As you can derive from the name Creative Complexity, I have a very, very soft spot for complexity. And assuming reading those lines, you might be interested as well.
I like to say complexity again and again to normalize it. Complexity. Complexity. Complexity. Complexity. Complexity. Complexity. Complexity. And yes, it's much easier when you can copy-paste it. But on a serious note, more than often, it seems that complexity is the one thing that's likely being ignored and shoved under the rug when it comes to problem-solving. It's uncomfortable and intertwined with uncertainty. But most of all, complexity is not simplicity.
Everyone loves simple things. But let me ask you this: Can you name one truly simple thing? I remember that a few years ago, it was a reoccurring trend with some men in design to show a female nipple and introduce breastfeeding as naturally simple, even intuitive interface. But instead, listen to anyone who gave birth, and you will learn that it can – and more than often is a real struggle. Nothing is truly simple, even if we perceive it like that.

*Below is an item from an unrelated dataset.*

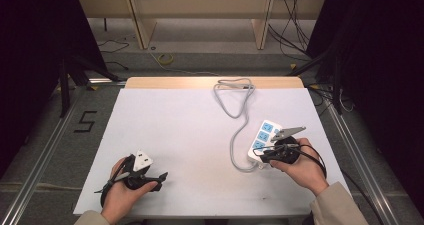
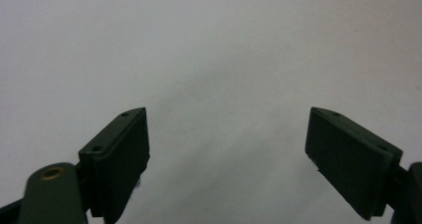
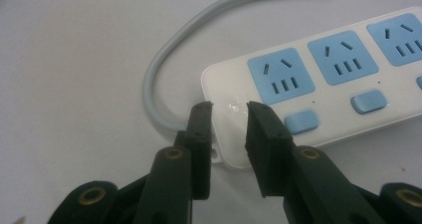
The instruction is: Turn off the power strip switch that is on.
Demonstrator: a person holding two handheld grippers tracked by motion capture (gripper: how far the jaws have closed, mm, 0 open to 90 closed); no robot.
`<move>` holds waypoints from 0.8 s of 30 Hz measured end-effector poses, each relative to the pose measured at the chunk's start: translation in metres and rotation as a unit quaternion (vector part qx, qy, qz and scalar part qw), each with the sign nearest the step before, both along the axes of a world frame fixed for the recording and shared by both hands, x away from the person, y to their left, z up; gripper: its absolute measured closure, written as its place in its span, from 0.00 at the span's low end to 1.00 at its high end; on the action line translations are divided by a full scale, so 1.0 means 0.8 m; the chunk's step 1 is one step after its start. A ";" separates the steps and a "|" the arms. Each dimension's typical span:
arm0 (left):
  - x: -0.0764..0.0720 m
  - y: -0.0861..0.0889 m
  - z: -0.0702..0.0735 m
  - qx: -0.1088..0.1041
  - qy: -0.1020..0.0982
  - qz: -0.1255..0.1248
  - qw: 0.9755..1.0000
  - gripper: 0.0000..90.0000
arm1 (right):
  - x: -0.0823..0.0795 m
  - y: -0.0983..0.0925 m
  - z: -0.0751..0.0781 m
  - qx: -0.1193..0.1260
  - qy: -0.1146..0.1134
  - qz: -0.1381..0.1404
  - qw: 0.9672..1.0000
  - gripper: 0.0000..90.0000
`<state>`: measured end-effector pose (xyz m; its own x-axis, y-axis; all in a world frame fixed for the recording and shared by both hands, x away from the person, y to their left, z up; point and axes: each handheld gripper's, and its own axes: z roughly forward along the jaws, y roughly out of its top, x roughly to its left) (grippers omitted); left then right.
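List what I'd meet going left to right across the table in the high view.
Left gripper with jaws open over bare table → grey cable → white power strip → right gripper, jaws partly open at the strip's near end, pads not visibly pressing it.

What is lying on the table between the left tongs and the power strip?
Nothing: in the high view the white table is bare between the left tongs and the power strip, apart from its grey cable beside the strip.
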<state>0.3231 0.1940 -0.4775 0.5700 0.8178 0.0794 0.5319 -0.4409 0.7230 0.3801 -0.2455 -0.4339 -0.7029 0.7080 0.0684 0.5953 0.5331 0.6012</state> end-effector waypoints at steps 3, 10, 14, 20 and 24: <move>0.000 0.000 0.000 -0.001 0.000 0.001 1.000 0.19 | -0.003 -0.002 -0.002 0.002 -0.003 -0.001 1.000 0.79; 0.000 0.000 0.000 0.000 0.000 0.001 1.000 0.19 | -0.012 -0.009 -0.010 0.007 -0.012 0.000 1.000 0.75; 0.000 0.000 0.000 0.000 0.000 0.001 1.000 0.19 | -0.016 -0.013 -0.013 0.021 -0.023 0.001 1.000 0.71; 0.000 0.000 0.000 0.000 -0.001 0.002 1.000 0.19 | -0.023 -0.016 -0.020 0.037 -0.036 0.007 0.999 0.66; 0.000 0.001 0.000 -0.001 -0.001 0.002 1.000 0.19 | -0.028 -0.018 -0.022 0.046 -0.047 0.013 0.998 0.63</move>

But at least in the context of complex problem solving, simplicity often is an outcome of complexity. That's what we're aiming for: Acknowledging, clarifying and understanding complexity to create simple solutions. You can't do one thing without the other.
We are experiencing increasing complexity through fragmentation of interests, social movements to respect all social groups (bummer! /s), questioning lifestyle decisions to prevent a drastic climate heating, and the growth of digital infrastructures driving a change of behaviors and environments. All of them leading to openness and progress as well as backlashes and polarizations.
In this current social climate, I understand embracing complexity as simply trying to acknowledge the world as it is, from multiple perspectives, not afraid of ambiguities and contradictions.
On this note, let's have a look at complexity from a scientific rather than personal perspective. What does this word even mean?
Sidenote: I am referring to complexity as defined by Joachim Funke, Professor of General and Theoretical Psychology at the University of Heidelberg, in his paper "Complex Problem Solving", 2012, and general descriptions of complexity in the context of Complexity Sciences.
First things first: Complexity is almost always used to describe a system or a problem. It's never just a singular entity.
Complexity is characterized by
1. a high number of actors/variables (in scientific literature sometimes called "agent") that 2. interact with each other in a non-linear way, 3. that are changing dynamically and are prone to disruption. Due to this nature, 4. there's uncertainty to know if all dependencies were included at any point. And to add, 5. there might also be a conflict of objectives between actors/variables.
That's why complex systems and complex problems are known to be larger than the sum of their parts.
In contrast, complicated problems are characterized by
1. a high number of actors and variables (also), but 2. they are connected linearly. 3. It is possible to gather a complete overview of dependencies 4. and find a viable solution.
To make these definitions more tangible, think of Spotify's and Netflix's recommendation systems.
On the interface level, there is a whole system to build the perfect and individualized cover designs (for movies and music) to keep you interested in the platforms and their contents. Building this asset creation ecosystem is highly complicated. It involves many departments and much knowledge. But with time, experience and by developing (automated) frameworks, this becomes much simpler.
In contrast, developing and balancing recommendation algorithms that make the "right" recommendation is a different beast. There might be a superficially shared objective of users and Netflix to want to stay on the platform, but while it seems like a good idea to show you things you might like, as a user, you might also want to be surprised.
This has implications on developing Original Shows and needs a ton of research – on a human level – to understand how people's taste (which can also change and evolve) works. Just thinking of myself, I love to sober-watch highly-regarded-über-detailed-intellectual-snob drama series like "Westworld" but drunk-watch trash movies like "Spice World". The same applies to music. Though we can see patterns through machine learning, we won't ever know all the factors involved. Like banner blindness, we might also develop a resistance to customization approaches over time. Understanding and anticipating these behaviors, translating them into (algorithm and experience) design decisions, that's complex.
As a rule of thumb: Complicated tasks can be managed and will be automated. Complex tasks – for the foreseeable future – can't.
I found it interesting that the same researchers started studying complexity and creativity in the 1960s. Leading them to the conclusion that it takes creative thinking to understand complex systems and problems.
This conclusion is also reflected in the Future of Skills Reports by the WEF. Though it's a little fluctuating, creativity and understanding complexity are some of the most important skills we have to acquire, even diverging into the breakouts skill of Analytical Thinking and Innovation as well as Reasoning and Ideation.
I know it's easier to shy away from it. But joining me on this journey, we might find some methods & approaches to make complexity a less daunting thing.